- **What this task involves**
Work out how many lines below contain the word "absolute", then give that number alone.

★ ★ ★ ★ ★

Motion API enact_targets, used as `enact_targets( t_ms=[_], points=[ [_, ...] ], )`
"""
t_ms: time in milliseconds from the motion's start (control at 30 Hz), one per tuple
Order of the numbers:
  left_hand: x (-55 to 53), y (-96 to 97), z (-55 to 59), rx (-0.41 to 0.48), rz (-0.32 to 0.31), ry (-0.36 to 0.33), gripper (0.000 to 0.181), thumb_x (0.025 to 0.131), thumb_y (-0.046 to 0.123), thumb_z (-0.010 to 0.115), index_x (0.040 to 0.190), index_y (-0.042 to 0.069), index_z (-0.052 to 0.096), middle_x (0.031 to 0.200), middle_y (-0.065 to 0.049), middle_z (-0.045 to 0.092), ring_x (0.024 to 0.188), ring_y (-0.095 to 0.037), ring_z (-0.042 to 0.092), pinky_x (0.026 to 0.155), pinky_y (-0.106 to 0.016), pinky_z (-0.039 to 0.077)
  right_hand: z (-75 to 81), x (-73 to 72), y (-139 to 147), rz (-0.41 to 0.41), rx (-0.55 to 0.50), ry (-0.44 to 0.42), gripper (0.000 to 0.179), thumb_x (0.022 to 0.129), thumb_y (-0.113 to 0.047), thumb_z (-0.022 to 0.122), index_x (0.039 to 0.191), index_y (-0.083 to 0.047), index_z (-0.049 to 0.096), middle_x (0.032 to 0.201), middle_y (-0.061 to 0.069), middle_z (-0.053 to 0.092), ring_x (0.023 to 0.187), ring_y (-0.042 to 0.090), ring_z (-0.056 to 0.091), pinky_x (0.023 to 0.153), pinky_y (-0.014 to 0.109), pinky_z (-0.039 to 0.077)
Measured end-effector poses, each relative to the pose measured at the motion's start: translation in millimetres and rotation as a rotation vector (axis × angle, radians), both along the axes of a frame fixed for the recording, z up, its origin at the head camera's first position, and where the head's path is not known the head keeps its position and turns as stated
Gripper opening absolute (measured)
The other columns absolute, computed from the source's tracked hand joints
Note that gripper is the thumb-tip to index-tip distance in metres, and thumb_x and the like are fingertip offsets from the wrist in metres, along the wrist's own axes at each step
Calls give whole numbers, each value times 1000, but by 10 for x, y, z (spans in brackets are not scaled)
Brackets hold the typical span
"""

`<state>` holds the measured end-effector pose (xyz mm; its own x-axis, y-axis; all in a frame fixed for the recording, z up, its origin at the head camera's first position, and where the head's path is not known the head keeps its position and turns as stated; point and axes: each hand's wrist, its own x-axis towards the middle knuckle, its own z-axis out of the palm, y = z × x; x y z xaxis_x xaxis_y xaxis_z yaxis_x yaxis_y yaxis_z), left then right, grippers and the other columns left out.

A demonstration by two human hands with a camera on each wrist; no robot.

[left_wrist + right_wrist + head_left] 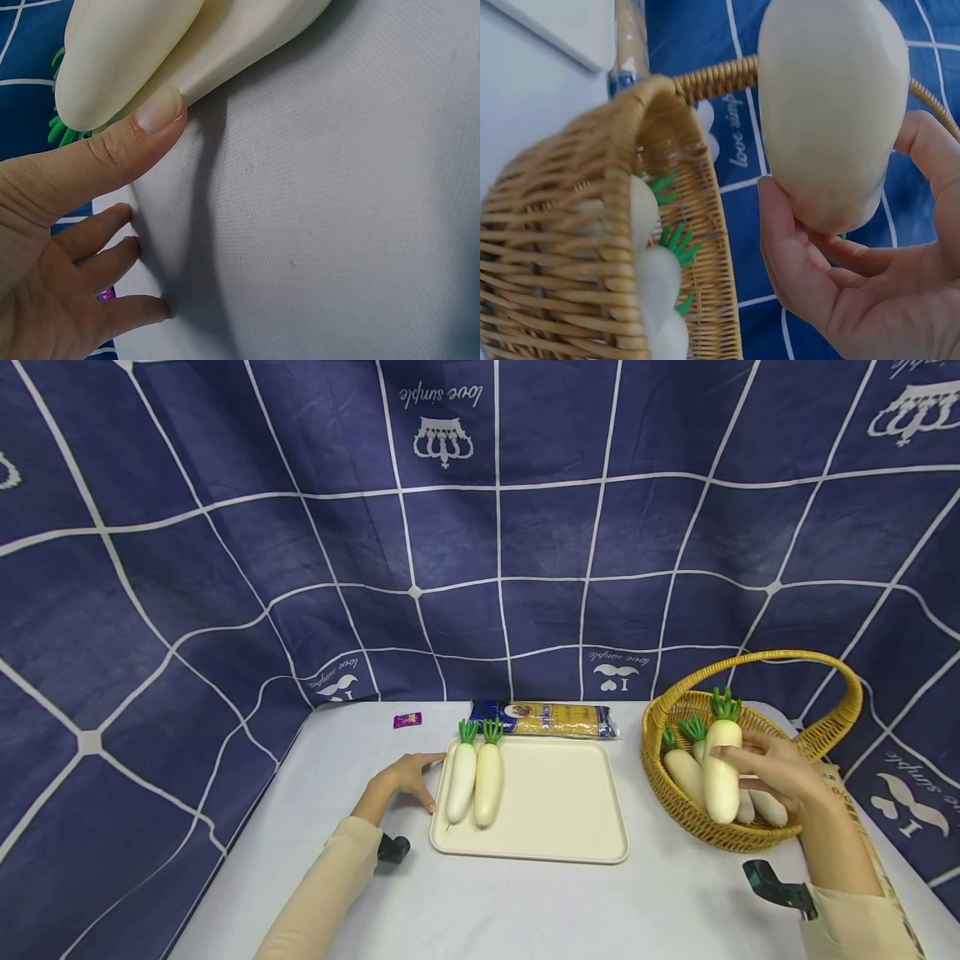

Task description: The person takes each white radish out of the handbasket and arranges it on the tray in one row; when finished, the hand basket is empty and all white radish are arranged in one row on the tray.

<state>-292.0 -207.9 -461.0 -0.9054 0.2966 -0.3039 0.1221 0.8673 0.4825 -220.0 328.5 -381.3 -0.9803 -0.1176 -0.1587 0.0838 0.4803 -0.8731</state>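
Observation:
My right hand grips a white radish with green leaf tops, holding it upright over the wicker basket. In the right wrist view thumb and fingers close around the radish's sides, its rounded end toward the camera. More white radishes lie inside the basket. At the left edge of the cream tray, my left hand has its thumb on the rim, fingers spread. Two radishes rest side by side on the tray's left part, a whiter one and a yellower one.
A pasta packet lies behind the tray. Farther left is a small purple packet. The basket's tall handle arches over it. A patterned strip runs along the table's right side. A blue checked curtain hangs behind the white table.

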Motion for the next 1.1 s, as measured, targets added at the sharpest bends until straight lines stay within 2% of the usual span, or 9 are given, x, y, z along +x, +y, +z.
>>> enact_targets(
  t_ms=[133,300,433,533,733,900,1100],
  points=[
    [-7,-7,-9,2,-1,0,105,49,21,92,142,13,43,140,-22,44,130,-41,38,106,-58,32,-20,96,-77,-10,1,22,76,94,-29,52,137,22,15,120,33,48,90,10,59,78,37,57],
    [-2,2,-7,5,0,-10,105,49,21,92,142,12,43,139,-22,45,130,-41,39,105,-58,33,-64,192,-164,-29,4,9,80,93,-26,54,137,23,9,120,38,48,92,17,60,79,42,57],
    [-2,12,5,10,-2,-2,105,48,19,92,141,12,44,139,-22,46,129,-41,40,105,-58,33,-74,267,-222,-40,31,-7,86,92,-28,56,139,22,5,128,43,37,101,30,58,81,46,56],
    [-4,11,9,12,0,-2,105,48,19,92,141,13,44,139,-22,45,129,-41,39,105,-58,32,-76,336,-265,-40,35,-7,86,91,-28,58,140,20,5,131,45,32,104,34,57,81,43,56],
    [-8,-1,11,9,-10,7,105,49,20,92,141,13,44,138,-22,46,129,-41,40,105,-58,33,-120,460,-355,-39,-17,12,84,89,-22,62,141,18,9,131,44,33,94,22,61,73,31,57],
    [-11,-3,10,3,-10,7,105,48,20,92,141,13,44,138,-22,46,129,-41,40,105,-58,33,-163,514,-439,-31,-68,9,81,88,-19,62,141,16,13,132,44,33,92,18,61,72,30,56],
    [-8,-6,-5,7,2,-3,105,48,21,92,142,13,43,139,-22,45,130,-40,39,106,-57,33,-201,550,-569,-1,-128,-1,79,86,-15,63,139,17,14,125,38,43,87,14,61,70,32,57]
  ],
)
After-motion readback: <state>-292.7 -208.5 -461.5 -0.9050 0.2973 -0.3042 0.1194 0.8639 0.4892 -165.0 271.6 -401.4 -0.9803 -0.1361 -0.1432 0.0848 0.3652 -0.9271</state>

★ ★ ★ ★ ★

- **Response to the exercise**
2